┏━━

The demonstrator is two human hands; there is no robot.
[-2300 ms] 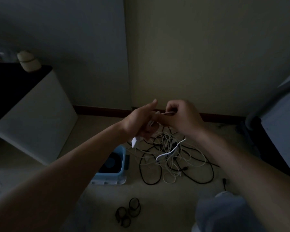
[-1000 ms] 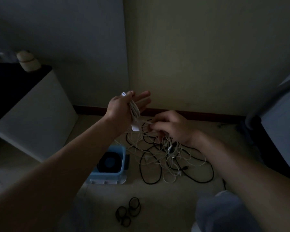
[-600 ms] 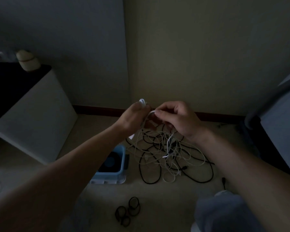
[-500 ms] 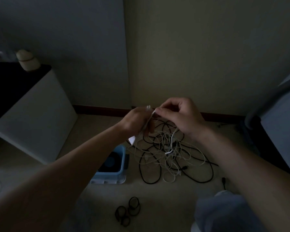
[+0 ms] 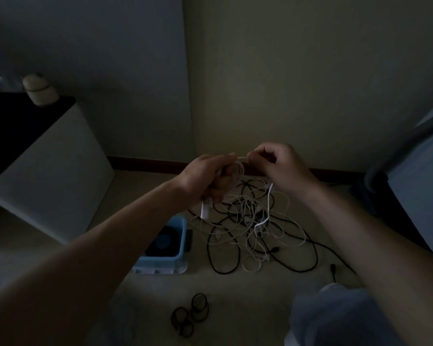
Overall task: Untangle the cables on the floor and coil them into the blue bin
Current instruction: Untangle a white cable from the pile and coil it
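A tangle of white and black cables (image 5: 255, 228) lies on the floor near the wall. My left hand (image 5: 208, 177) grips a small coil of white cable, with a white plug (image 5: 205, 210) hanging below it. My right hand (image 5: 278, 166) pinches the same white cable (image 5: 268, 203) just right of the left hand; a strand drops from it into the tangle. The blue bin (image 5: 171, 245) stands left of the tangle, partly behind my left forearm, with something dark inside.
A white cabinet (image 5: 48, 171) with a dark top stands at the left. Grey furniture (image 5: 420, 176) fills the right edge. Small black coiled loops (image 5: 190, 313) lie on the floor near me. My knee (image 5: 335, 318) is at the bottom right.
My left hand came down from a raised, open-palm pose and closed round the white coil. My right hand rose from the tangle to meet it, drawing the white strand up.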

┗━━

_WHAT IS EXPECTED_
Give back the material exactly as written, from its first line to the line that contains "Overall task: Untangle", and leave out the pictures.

_WRITTEN RESPONSE_
The demonstrator is two human hands; there is no robot.
[-2300 ms] 
[-1000 ms] 
[-600 ms] 
[-500 ms] 
[+0 ms] 
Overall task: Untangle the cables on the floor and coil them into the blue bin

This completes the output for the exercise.